I'll be in #llvm on irc.oftc.net as 'lhames' too if you want to chat about any of this stuff in real time too.

Thanks again for all the help. :)

Quuxplusone commented 7 years ago

Attached Unmangled getSymbolAddressInProcess.patch (13297 bytes, text/plain): Alternative fix for getSymbolAddressInProcess on Windows

Quuxplusone commented 7 years ago

Attached Unmangled getSymbolAddressInProcess 2.patch (12850 bytes, text/plain): Alternative fix for getSymbolAddressInProcess on Windows

Quuxplusone commented 7 years ago

Another attempt to fix the getSymbolAddressInProcess mangling issue, this time making the caller handle the demangling.

Thanks again! :)

I don't know if you got my message on IRC, but you should be aware that if we take this approach, there's going to be some inconsistency in the semantics of the various RTDyldMemoryManager methods

I'm afraid I missed it. That's ok: We should just document the inconsistency, or perhaps deprecate getSymbolAddressInProcess and create a new free function instead.

I wasn't sure where best to put the demangling code, so for now I've added it to the Mangler class.

I don't have strong feelings here. The Mangler class is the right place to put this if demangling is unambiguous, and would be useful to other people. Otherwise we can introduce a JITDemangler class.

Rafael - I think you did the most recent work on the Mangler, do you have any thoughts?

Also not sure what the best practice is for string types in this situation, but I went with StringRefs for both the input and the return value. This seemed like it would be most efficient and easy to use, but I suspect there could be some situations where it could be unsafe if called with a temporary.

So long as demangling just involves dropping a prefix/suffix (which in practice I think is always true) I think StringRef is fine. I'll just add documentation to the functions explaining the lifetime guarantees.

Also haven't been able to test all the Kaleidoscope examples because the existing code is already a bit broken. Will file a separate bug report for those issues.
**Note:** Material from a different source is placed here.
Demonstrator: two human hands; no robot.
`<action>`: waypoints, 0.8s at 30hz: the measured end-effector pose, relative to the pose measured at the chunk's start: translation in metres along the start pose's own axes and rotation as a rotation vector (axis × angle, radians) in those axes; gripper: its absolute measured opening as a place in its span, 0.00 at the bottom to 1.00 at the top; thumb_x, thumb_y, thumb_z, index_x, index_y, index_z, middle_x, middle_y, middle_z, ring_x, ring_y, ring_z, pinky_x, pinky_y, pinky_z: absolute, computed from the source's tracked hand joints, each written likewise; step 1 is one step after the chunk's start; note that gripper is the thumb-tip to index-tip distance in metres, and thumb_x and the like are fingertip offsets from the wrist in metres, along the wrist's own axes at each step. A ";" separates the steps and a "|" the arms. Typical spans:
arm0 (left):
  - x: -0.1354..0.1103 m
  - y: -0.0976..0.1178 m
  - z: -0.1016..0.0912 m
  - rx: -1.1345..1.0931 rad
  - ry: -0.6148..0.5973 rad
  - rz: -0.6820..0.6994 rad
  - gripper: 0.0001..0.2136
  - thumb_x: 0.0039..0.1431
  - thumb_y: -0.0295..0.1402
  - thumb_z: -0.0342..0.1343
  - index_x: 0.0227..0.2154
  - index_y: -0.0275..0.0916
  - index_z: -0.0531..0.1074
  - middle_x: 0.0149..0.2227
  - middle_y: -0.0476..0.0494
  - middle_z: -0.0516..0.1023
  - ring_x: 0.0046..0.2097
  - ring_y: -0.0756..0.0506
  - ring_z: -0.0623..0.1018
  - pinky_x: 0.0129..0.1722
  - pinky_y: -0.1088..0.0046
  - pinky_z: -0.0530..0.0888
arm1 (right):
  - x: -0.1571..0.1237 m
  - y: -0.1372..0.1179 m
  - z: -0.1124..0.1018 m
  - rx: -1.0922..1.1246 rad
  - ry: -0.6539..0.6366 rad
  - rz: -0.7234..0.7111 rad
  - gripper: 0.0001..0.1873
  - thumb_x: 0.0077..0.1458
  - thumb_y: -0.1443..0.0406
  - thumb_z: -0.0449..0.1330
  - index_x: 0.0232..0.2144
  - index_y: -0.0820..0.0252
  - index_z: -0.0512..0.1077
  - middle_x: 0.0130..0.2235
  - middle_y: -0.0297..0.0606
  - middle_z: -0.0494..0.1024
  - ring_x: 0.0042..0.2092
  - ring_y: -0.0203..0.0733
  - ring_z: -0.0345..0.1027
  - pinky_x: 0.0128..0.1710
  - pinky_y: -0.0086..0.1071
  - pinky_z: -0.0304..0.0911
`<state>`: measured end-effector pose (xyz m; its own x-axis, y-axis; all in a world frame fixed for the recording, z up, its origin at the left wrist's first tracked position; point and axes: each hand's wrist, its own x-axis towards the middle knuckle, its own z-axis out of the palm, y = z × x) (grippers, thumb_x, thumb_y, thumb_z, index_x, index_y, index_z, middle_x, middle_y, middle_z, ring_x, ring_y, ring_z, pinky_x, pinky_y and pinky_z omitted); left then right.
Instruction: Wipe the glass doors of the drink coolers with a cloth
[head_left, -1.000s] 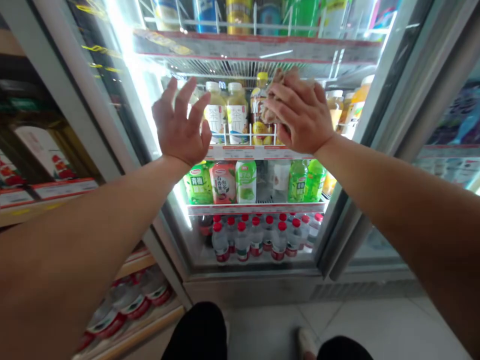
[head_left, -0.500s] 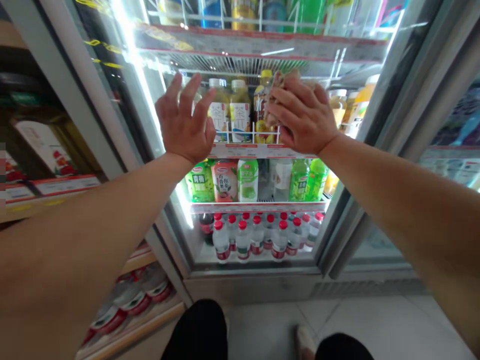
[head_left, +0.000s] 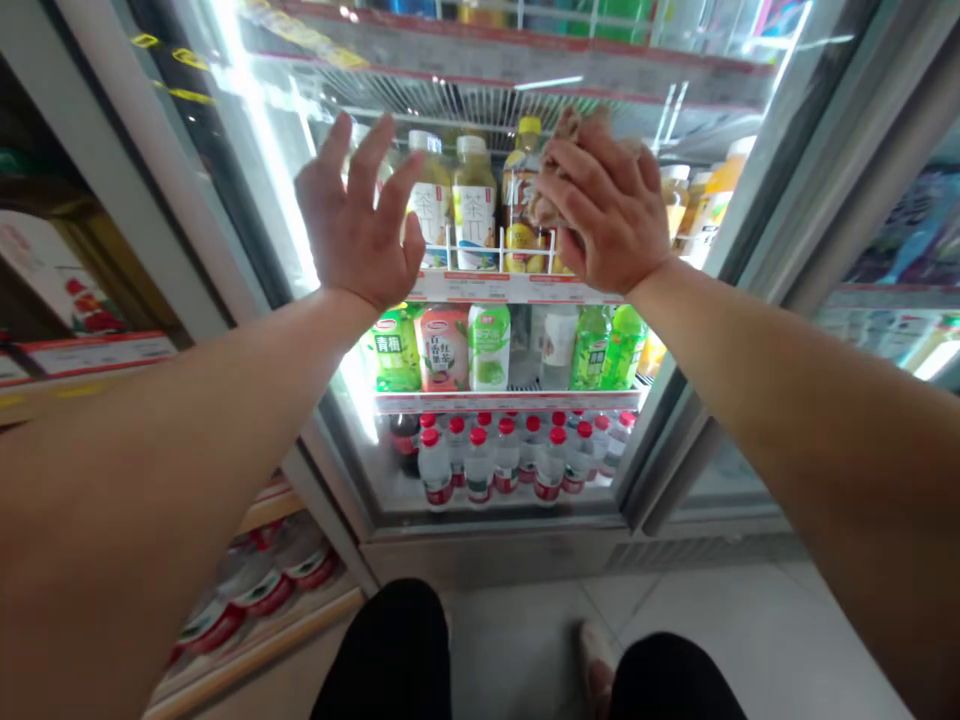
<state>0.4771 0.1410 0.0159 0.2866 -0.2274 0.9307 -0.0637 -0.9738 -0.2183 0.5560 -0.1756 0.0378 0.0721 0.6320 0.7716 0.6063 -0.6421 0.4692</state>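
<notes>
My left hand (head_left: 360,225) is raised with its fingers spread, up against or just short of the glass door (head_left: 555,470) of a lit drinks fridge. Under the fingers of my right hand (head_left: 619,215) is a crumpled brown cloth (head_left: 559,165), pressed flat toward the same door. Whether the palms touch the glass I cannot tell. Behind the door, between my hands, stand two tea bottles with white labels (head_left: 475,205) and a yellow-capped bottle (head_left: 520,195). The cloth partly covers the yellow-capped bottle.
Below are a shelf with green bottles (head_left: 591,348) and a pink bottle (head_left: 444,350), then several red-capped water bottles (head_left: 480,468). A metal door frame (head_left: 750,290) runs along the right. Open shelving with large bottles (head_left: 52,265) is at the left. Grey floor tiles (head_left: 517,640) lie below.
The view has tilted down and shifted slightly, so the fridge contents sit higher in the picture. Both hands keep nearly the same pose, and the cloth stays under my right hand.
</notes>
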 end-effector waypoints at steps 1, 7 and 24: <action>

Did you file a bug for that? I'd be happy to look into the issue.

Finally, I wasn't sure what to do with the LookupWithMangledAndDemangledSymbol unit test since most of what it was testing no longer applies. For now I've updated it so that the test should pass, but we may just want to get rid of it altogether.

Yes - I think this can go away if/when your changes go in.

Pending Rafael's comments (and me adding some comments) I think this looks great. Thanks James.

Quuxplusone commented 7 years ago
> > Also haven't been able to test all the Kaleidoscope examples
> Did you file a bug for that? I'd be happy to look into the issue.

The main problem I had with Kaleidoscope was that nothing worked on Windows,
but there was already a bug raised for that (25493), and my proposed solution
was the same as the fix you committed and then reverted in January (rev
258665). Do you have a specific plan in mind for fixing that still, or would
you be interested in alternative proposals?

Another issue I had was with the Remote-JIT example not working on Linux (it's
not supported at all on Windows, but that is a known limitation I think). I
raised bug 30417 for the Linux issue along with a proposed patch.

I think there was at least one other problem with the Windows code, but until
bug 25493 is addressed there didn't seem much point in trying to fix anything
else.

I also encountered an issue with the interpreter's address resolution which I
raised as bug 30584 along with a proposed patch. Not sure if that is also your
department.
Quuxplusone commented 6 years ago

I stumbled upon this bug in a simple scenario:

On Windows i386 I compiled a simple C program with -S -emit-llvm and piped it directly into lli.exe. This resulted in errors like

LLVM ERROR: Program used external function '_puts' which could not be resolved!

or

LLVM ERROR: Program used external function '___stdio_common_vsprintf' which could not be resolved!

In other words, all symbols were prefixed with additional underscore. However, applying a patch from this PR fixed it. Hoping this will be committed soon.